The next step will be to compensate for the reduced sweetness. If you do not want to add more calories and want to avoid synthetic sweeteners, steviol glycosides is a good option in technical terms. But current EU-regulations does not approve of steviol glycosides in bakery, with a few exceptions (read more in this article). Therefore, you must consider other solutions to compensate for the sweetness.
Then you have to think about how to give the bread the right colour. It may get some colour from inulin. Of course, inulin is thermally stable in itself, but water, acid and the right temperature can cause inulin to give off fructose, which undergoes Maillard reaction and is caramelized upon heating. But it is not enough to give the right colour. You need to add something else. The question is what?
Finally, we must take into account the stomachs of our consumers. If as much inulin is used as sugar, there is a high risk that consumers will get too much fiber in one day. The result is, at best, gases and flatulence. At worst, diarrhea. Thus, inulin alone cannot replace sugar.
We ask Srdjan
So how are you going to solve the matter with inulin?
We ask Srdjan Solaja, food engineer, and expert in sugar reduction.
– There is no simple answer. To achieve better results, you must test and experiment. You need to have in-depth knowledge of the various ingredients that can be used for sugar reduction. Only then can one know how they can be combined and used to lift each other, without exceeding the recommended daily intake, says Srdjan Solaja.
What does he think it is like working with inulin?

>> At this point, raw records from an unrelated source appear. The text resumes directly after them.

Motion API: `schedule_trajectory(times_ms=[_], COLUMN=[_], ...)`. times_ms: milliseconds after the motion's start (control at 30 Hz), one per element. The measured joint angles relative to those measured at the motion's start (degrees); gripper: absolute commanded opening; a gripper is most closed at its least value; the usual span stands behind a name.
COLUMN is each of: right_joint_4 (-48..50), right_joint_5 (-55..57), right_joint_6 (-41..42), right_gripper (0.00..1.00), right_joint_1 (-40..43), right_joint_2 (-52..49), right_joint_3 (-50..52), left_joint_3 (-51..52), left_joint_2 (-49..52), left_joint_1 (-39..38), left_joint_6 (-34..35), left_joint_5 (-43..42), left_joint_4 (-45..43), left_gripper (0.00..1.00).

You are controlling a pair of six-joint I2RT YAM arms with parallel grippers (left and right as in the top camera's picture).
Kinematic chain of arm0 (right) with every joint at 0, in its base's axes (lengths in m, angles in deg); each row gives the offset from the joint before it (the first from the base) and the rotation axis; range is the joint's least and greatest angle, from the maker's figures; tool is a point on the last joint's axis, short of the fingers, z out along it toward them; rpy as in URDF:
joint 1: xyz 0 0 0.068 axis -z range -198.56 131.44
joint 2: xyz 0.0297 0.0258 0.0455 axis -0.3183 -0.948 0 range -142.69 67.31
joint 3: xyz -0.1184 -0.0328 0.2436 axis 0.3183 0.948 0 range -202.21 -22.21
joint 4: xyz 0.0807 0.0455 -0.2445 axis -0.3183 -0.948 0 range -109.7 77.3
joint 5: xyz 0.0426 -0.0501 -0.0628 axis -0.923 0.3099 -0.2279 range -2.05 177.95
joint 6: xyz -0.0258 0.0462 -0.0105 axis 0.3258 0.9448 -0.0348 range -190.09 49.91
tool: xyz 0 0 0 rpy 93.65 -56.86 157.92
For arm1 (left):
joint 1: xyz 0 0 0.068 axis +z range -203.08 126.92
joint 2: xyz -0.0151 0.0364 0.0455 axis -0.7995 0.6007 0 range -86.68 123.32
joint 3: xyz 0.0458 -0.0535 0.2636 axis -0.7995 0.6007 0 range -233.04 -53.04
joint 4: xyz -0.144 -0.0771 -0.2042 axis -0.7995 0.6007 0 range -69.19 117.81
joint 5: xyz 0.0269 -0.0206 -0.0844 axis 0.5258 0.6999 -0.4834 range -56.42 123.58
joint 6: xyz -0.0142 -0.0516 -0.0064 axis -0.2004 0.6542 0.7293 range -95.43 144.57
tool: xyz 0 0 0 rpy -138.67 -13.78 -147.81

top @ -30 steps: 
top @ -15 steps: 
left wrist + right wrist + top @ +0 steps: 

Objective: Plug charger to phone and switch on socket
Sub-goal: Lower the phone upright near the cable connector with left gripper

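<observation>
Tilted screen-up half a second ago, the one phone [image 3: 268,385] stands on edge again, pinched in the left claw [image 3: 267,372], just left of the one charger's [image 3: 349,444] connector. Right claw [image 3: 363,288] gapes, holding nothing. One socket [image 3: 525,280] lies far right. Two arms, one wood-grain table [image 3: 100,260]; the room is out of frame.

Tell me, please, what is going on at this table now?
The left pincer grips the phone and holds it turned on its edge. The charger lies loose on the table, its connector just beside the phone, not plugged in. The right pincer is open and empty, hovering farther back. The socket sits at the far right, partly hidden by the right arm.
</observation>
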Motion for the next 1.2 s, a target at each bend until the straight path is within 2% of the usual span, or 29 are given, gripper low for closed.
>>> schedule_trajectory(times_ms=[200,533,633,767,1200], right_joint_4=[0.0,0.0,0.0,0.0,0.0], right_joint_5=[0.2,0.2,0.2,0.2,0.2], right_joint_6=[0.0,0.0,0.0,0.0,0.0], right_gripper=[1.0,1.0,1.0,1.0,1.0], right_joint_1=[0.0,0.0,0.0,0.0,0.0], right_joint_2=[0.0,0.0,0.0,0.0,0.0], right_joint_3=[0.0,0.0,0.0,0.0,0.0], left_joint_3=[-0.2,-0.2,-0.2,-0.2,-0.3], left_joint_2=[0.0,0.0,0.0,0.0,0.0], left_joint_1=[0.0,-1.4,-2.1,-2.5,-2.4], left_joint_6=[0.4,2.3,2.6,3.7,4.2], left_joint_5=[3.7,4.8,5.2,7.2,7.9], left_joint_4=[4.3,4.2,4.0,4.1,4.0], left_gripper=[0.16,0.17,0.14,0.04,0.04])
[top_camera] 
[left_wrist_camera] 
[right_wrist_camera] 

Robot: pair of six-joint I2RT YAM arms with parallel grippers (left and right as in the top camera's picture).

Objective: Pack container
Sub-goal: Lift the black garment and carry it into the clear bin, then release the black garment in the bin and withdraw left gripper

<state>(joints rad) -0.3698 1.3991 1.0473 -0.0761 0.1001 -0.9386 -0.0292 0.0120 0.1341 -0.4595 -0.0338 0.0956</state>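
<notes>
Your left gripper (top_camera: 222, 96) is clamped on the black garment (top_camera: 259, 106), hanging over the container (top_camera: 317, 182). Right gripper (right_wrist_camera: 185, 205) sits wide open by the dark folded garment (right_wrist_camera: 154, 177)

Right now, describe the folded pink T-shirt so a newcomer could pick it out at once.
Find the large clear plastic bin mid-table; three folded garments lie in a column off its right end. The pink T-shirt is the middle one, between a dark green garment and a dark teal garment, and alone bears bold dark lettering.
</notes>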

– Inulin is simpler than, for example, steviol glycosides, but it is still a complex task. Especially since we must constantly take into account the recommended daily intake and ensure that the consumer does not get too much. It is a quest to find the right combination for the specific application. Different foods need different solutions, says Srdjan Solaja.
Srdjan’s three tips
- It can replace added sugar 1:1 but don’t do that. Instead, replace 20–30% of the added sugar first, and see what happens.
- Inulin is not as sweet as sugar. Therefore, you need to combine it with other bulk sweeteners or high-intensity sweeteners.
- Take care of your stomach. Inulin can be laxative or cause bloating and stomach upset if consumed in high concentration. You want to avoid that effect.